Teaching Conferences
Teaching activities occur throughout each day. In addition to inpatient attending rounds and outpatient precepting, our program curriculum includes:
- Academic Half-Day
Thursday mornings, September through June, all residents on non-admitting rotations are scheduled for these half-day teaching conferences. Session topics vary, but include MKSAP-style board reviews, interactive small group teaching, and skill-building workshops. Many of the conferences are thematically linked together within a given half-day session.
- Board Prep Conference
Weekly lunchtime conference series covering essentail core internal medicine topics.
- Chief of Medicine Conference
Interactive presentation with rotating topics including inpatient and outpatient cases and Morbidity and Mortality review sessions.
- Intern Core Conference
Chief resident-led interactive case presentation and
discussion for interns, with graduated complexity as the year progresses.
- Intern Teaching Conference
A case-based teaching series specifically designed for Medicine R1s, held weekly from July to August. These lectures are intended to ease the transition to the wards and intensive care units for new interns and to provide practical guidelines for the management of basic patient care issues. All interns are excused from clinical duties to attend.
- Medicine Grand Rounds
Topics ranging from cutting edge research to discussions of healthcare delivery are presented by local and visiting speakers to an audience of housestaff, faculty, and community providers.
- Morning Report
Chief resident-led interactive case presentation and discussion, primarily focused on clinical reasoning and management of recently admitted patients
- Senior Report
Chief resident-led interactive case presentation and discussion for senior residents of a “cold case” from the previous night, primarily focused on management decisions and teaching points to share with interns and medical students.
- Patients, Physicians, and Community
This weekly course takes place throughout the later portion of intern year duing outpatient rotations. The course explores the intersection of medicine, social determinants of health, and "real life," and includes in-depth examination into some of the more emotional aspects of the work we do every day. There are three broad topic areas we pursue:- Humanities in medicine, self-care, and well-roundedness of the physician and trainee.
- Seeing vulnerable patients in other settings (methadone clinic, homeless shelter, prison and jail).
- Death and end-of-life care, communication, and difficult conversations.
Courses & Workshops
In addition to the weekly conferences listed above, there are many educational activities scheduled throughout the academic year. These include:
- Just-in-Time Workshops
Experiential small group learning to provide critical skills adjacent to delivery span the R1-R3 years.

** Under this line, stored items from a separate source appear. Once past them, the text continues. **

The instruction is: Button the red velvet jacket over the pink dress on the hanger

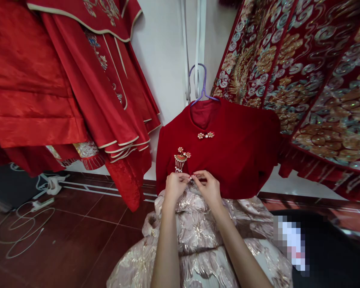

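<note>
A red velvet jacket [228, 152] hangs on a purple hanger [201, 86] over a pale gold brocade skirt [198, 236]. A pearl clasp [206, 135] closes its collar, and a fan-shaped tasselled brooch [181, 158] hangs lower down. My left hand [174, 187] and my right hand [208, 186] meet at the jacket's lower front edge. Both have their fingers pinched together on a small fastening there. The fastening itself is mostly hidden by the fingertips.
Red satin garments [78, 88] hang at the left. An embroidered red and gold garment [306, 76] hangs at the right. White cables and a power strip [42, 204] lie on the dark red tile floor [78, 240]. A dark object [333, 252] sits at the lower right.
</note>
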A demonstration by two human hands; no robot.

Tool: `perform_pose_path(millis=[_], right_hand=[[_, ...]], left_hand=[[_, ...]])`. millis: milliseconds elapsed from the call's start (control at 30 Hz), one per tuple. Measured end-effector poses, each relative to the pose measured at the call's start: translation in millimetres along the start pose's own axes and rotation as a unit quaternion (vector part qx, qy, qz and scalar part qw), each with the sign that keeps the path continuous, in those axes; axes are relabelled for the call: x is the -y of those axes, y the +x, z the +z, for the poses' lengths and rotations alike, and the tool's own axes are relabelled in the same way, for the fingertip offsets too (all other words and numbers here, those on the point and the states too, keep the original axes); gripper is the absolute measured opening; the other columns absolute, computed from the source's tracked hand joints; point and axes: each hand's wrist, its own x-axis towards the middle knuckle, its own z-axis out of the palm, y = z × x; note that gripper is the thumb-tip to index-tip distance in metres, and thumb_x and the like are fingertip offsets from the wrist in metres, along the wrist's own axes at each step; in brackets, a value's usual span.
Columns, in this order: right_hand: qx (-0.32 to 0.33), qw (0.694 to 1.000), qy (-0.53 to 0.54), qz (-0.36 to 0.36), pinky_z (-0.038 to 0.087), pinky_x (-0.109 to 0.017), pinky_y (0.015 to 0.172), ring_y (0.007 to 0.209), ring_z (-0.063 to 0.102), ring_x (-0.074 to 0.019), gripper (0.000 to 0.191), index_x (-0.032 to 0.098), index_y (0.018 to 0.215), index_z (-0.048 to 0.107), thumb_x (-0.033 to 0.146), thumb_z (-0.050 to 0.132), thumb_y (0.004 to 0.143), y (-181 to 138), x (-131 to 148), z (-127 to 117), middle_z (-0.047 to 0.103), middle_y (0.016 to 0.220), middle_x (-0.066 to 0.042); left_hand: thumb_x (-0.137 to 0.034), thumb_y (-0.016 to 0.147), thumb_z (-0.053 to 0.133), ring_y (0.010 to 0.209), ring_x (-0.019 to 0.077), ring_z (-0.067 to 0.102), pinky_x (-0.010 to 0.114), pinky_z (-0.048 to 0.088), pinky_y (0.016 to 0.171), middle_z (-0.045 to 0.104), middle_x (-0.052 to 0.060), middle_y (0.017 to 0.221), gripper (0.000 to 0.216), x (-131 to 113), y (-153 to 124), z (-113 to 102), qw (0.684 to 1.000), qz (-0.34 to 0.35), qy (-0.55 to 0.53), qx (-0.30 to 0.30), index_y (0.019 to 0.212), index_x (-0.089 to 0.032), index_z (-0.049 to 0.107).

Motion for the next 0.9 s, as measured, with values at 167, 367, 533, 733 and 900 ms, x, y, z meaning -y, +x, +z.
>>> perform_pose_path(millis=[167,367,533,733,900], right_hand=[[0.045,0.998,-0.044,0.021,0.054,-0.03,0.073,0.079,0.064,-0.0164,0.02,0.019,0.097,0.065,0.029,0.052,0.085,3.6,10.6,-13.8,0.068,0.094,-0.006],[-0.045,0.997,0.052,0.032,0.054,-0.026,0.065,0.083,0.066,-0.0167,0.023,0.021,0.099,0.065,0.036,0.053,0.086,2.6,54.2,-52.4,0.069,0.096,-0.005],[-0.091,0.991,0.089,0.043,0.054,-0.024,0.059,0.073,0.066,-0.0152,0.022,0.018,0.093,0.065,0.037,0.058,0.083,4.2,62.6,-63.5,0.069,0.086,-0.006],[0.025,0.997,0.016,0.072,0.055,-0.029,0.067,0.073,0.067,-0.0164,0.026,0.019,0.099,0.065,0.037,0.056,0.082,10.6,27.8,-56.1,0.07,0.089,-0.007],[0.116,0.985,-0.084,0.1,0.054,-0.03,0.068,0.073,0.068,-0.0176,0.03,0.019,0.104,0.062,0.032,0.061,0.077,6.8,0.1,-44.6,0.07,0.083,-0.006]], left_hand=[[-0.022,0.079,0.059,0.06,0.0126,0.065,0.019,0.047,0.049,0.072,0.005,0.081,0.017,-0.8,0.4,-8.3,0.994,0.009,-0.073,-0.081,0.09,-0.017,0.071],[-0.032,0.077,0.061,0.05,0.0094,0.057,0.017,0.042,0.042,0.069,0.003,0.076,0.023,-10.2,-4.3,-45.8,0.941,0.038,-0.119,-0.314,0.092,-0.017,0.069],[-0.029,0.076,0.061,0.052,0.0102,0.059,0.019,0.044,0.045,0.071,0.004,0.083,0.02,-4.4,-4.0,-48.4,0.964,0.006,-0.098,-0.245,0.089,-0.017,0.07],[-0.015,0.075,0.059,0.067,0.0124,0.064,0.022,0.047,0.064,0.072,0.002,0.082,0.017,-0.3,-1.7,-15.3,0.998,0.029,0.023,-0.055,0.085,-0.021,0.071],[-0.012,0.072,0.062,0.067,0.0135,0.064,0.023,0.045,0.064,0.072,0.0,0.081,0.017,-2.0,-2.1,4.9,0.996,0.026,0.071,-0.051,0.084,-0.023,0.07]])
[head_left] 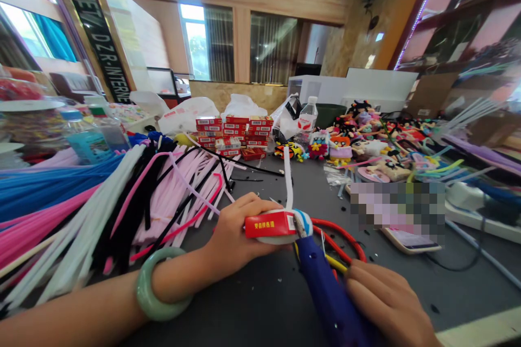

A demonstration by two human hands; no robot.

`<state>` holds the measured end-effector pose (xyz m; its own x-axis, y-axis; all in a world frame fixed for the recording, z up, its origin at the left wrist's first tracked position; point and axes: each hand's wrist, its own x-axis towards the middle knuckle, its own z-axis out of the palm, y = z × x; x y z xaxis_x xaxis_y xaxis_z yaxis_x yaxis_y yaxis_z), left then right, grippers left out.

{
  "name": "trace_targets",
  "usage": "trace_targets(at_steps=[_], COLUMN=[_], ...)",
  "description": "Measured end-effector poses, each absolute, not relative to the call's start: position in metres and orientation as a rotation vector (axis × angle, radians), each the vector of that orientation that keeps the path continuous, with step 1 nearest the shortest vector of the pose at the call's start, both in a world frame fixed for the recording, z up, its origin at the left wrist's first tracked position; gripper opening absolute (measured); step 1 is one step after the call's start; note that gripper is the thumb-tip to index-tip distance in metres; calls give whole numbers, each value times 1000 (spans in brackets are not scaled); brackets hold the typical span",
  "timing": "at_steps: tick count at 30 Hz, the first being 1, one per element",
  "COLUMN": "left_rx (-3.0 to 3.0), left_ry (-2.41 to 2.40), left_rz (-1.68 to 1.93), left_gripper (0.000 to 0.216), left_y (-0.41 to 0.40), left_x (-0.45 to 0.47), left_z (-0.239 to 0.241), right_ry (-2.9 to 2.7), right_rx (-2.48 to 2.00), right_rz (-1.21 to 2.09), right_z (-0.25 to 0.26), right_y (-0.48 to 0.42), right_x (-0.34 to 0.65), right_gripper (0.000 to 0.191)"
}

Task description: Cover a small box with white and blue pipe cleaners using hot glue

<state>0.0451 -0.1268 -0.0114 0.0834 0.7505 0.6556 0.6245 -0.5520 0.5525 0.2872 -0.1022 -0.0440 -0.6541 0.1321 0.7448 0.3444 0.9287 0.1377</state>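
Observation:
My left hand (236, 236) is closed round a small red box (269, 225) wrapped in white fuzzy wire, with a white pipe cleaner (287, 179) sticking up from it. A pale green bangle (152, 287) sits on that wrist. My right hand (388, 303) grips the handle of a blue glue gun (329, 293), whose tip touches the right end of the red box. Behind the gun, red and yellow pipe cleaners (345, 236) loop on the grey table (252, 303).
Heaps of pink, white, black and blue pipe cleaners (122, 200) fill the left. A stack of red boxes (234, 133) stands at the back. Small colourful craft figures (366, 146), a water bottle (308, 114) and a phone (411, 238) lie to the right.

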Motion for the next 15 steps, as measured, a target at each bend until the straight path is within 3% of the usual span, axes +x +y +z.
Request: trace_targets(at_steps=[15], left_rx=[2295], left_ry=[1410], left_rz=[1464], left_gripper=[31], left_y=[-126], left_x=[44], left_z=[-13], right_ry=[-2171], right_rx=[-308], right_rz=[-388], right_z=[-48], right_y=[-99], right_x=[281], right_gripper=[51])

Rotation | Level(s) | Skills |
---|---|---|
Orientation | R1 |
Declaring a death |
Harborview Medicine | R2/R3 | Debriefing serious events |
Harboview MICU | R1 | Leading family meetings Thoracentesis Central venous catheter (CVC) refresher |
Harboview MICU & CCU | R3 | CVC coaching CVC skill refresher |
UWMC-Montlake Heme/Onc | R1 | Delivering serious news Lumbar puncture |
UWMC-Montlake Medicine | R1 | POCUS Paracentesis refresher |
UWMC-Montlake Medicine | R3 | Patient centered goals of care |
- Resident as Teacher Leader
In early July, all R2s are brought together for a comprehensive full-day workshop designed to empower residents in their roles as teachers and team leaders. Large group didactics are interspersed with small group breakouts and self-refection.
- Experiential Quality Improvement Project (EQuIP)
A four-week intermediate-level introduction to QI concepts. R2s simulate a root cause analysis of an actual patient safety event, develop a responsive quality improvement project, and present their findings and proposed interventions to hospital executives.
-
Health Equity, Advocacy, and Anti-Racism (HEAAR)
A comprehensive, multitiered, and interprofessional curricular thread embedded into the residency program with the goal of learning principles of anti-oppression and using those frameworks to understand and address the structural origins of health inequities. Given the many ways that medicine historically and presently has perpetuated racism and health inequities, it is our professional obligation to rebuild the broken trust with affected communities and to train and empower residents to advocate for health equity within the communities they serve. -
R1 Professional Development: Maximizing My Education
Held in late October the “Maximizing My Education” event covers a broad range of topics to include mentorship and RAMP, pathways, WWAMI opportunities, research opportunities, the GROW model, and schedule logistics.
- Career Explorations
Held mid-winter, all R2s are brought together for a six-hour workshop allowing exposure to different career paths, and covering such topics as CV and portfolio refinement, interviewing and negotiating skills, lifelong learning, and wellness and balance.